My advice to anyone trying the LDN approach is to be very watchful and mindful of what you’re doing. At the first sign of unpleasant side effects (which are supposed to be practically non-existent, but in my case was not so), critically evaluate what you might be doing with/to your body. LDN was not approved for many of the things it’s being used to treat. Be careful out there.
Indicators
I’ve previously written about my struggles with “fitting in.” This has been another one of those weeks, and especially one of those days, when I’ve re-engaged with that issue. I’m in a pretty much “glass-half-empty” kind of space tonight as I contemplate a few indicators of a life that’s not working all that well at the moment. So, here they are: how you might tell your life could be in better shape…
Losing a job that you’d had for nearly a decade. Being ignored, unappreciated and unceremoniously dismissed in the process.

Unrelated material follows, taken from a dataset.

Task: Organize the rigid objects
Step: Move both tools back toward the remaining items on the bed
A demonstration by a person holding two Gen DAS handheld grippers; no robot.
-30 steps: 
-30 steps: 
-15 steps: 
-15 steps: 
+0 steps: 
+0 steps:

Spending the best hours of every day on the downhill side of life working and looking for work. (Well, and writing the occasional blog entry.)
Worrying about health. Worrying about safety, security, and stability. Worrying about worrying to death.
Finding work that is merely temporary. Being treated like a temp.
Having (or at least taking) no time to stop and smell the roses. Having no time to produce art. Having no time to read a novel.
Barely enough energy to get out of bed, lots of times, just imagining the difficulty level of the day ahead.
Constant, chronic myofascial pain, accompanied frequently by headaches and symptoms of irritable bowel syndrome. Other strange aches, pains & afflictions and occasional infections.
Coming home after work and always finding that it’s another evening alone. And, consequently, anticipating that dying and death will also come very alone.
Spending part of every evening taking a hot bath, trying to soak away some of the pain. Easing into the hot water, being overwhelmed with hopelessness. Feeling, fighting, the inclination to sob.
Feeling the large part, of most every day, like a misfit.